A word-for-word copy of the listing is required, and it must contain no pictures.
START Collected data
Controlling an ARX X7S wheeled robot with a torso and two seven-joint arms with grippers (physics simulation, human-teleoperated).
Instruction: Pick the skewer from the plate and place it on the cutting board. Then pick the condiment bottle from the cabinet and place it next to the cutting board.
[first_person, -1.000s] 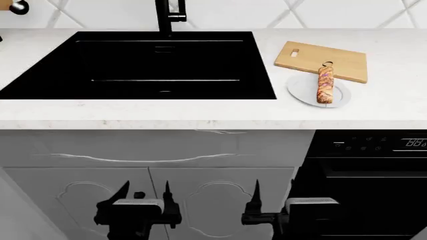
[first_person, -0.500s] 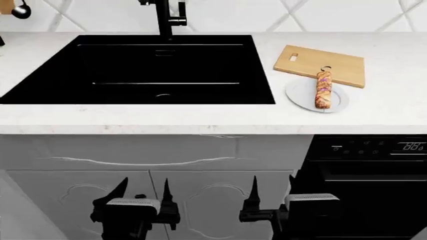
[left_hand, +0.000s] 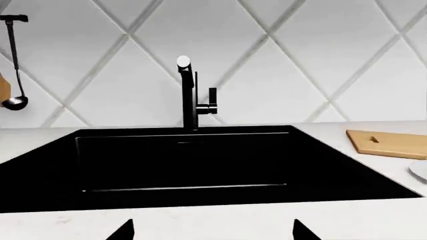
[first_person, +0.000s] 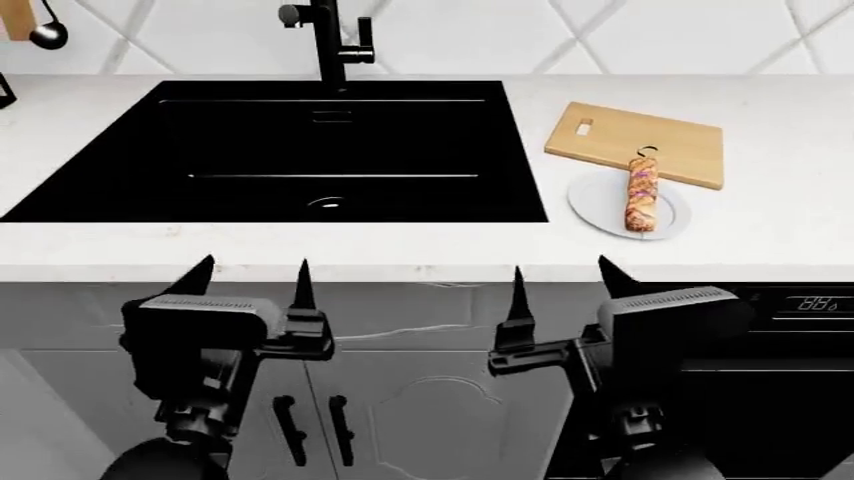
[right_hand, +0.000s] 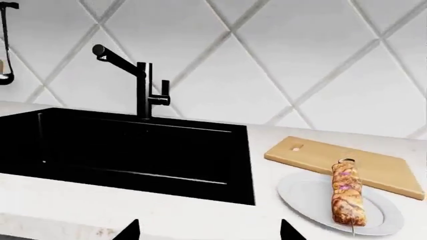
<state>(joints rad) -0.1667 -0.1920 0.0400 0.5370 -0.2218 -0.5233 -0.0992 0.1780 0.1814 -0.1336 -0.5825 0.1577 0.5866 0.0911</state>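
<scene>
both grippers hang in front of the counter edge, nothing grasped: left gripper (first_person: 250, 278) with its prongs spread apart, right gripper (first_person: 561, 280) spread too. the skewer (first_person: 642, 194) lies on the plate (first_person: 587, 200), looped end toward the cutting board (first_person: 627, 135), the plate just touching the board's near edge. no condiment bottle in sight; cabinet doors (first_person: 400, 410) are closed below. risks from here, as i judge it: the skewer is thin and low on the plate, so a shallow pinch could slip off the meat chunks or skid the plate toward the sink (first_person: 307, 150). reaching from under the counter lip could clip the edge.
</scene>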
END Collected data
### [Written reply]
Controlling an ARX X7S wheeled robot with a torso and two seven-joint arms with grippers (physics simulation, human-teleoperated).
Instruction: Pick the skewer from the plate and place it on the cutting board. Then pick the condiment bottle from the cabinet and place it next to the cutting board.
[first_person, -1.000s] 
[first_person, -0.500s] 
[left_hand, +0.000s] 
[first_person, +0.000s] 
[right_hand, +0.000s] 
<state>(joints rad) -0.1667 -0.1920 0.0400 0.5370 -0.2218 -0.5233 -0.0992 0.1780 0.1814 -0.1336 -0.5825 0.1577 0.5866 0.0911</state>
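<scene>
both grippers hang in front of the counter edge, nothing grasped: left gripper (first_person: 250, 278) with its prongs spread apart, right gripper (first_person: 561, 280) spread too. the skewer (first_person: 642, 194) lies on the plate (first_person: 587, 200), looped end toward the cutting board (first_person: 627, 135), the plate just touching the board's near edge. no condiment bottle in sight; cabinet doors (first_person: 400, 410) are closed below. risks from here, as i judge it: the skewer is thin and low on the plate, so a shallow pinch could slip off the meat chunks or skid the plate toward the sink (first_person: 307, 150). reaching from under the counter lip could clip the edge.
</scene>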

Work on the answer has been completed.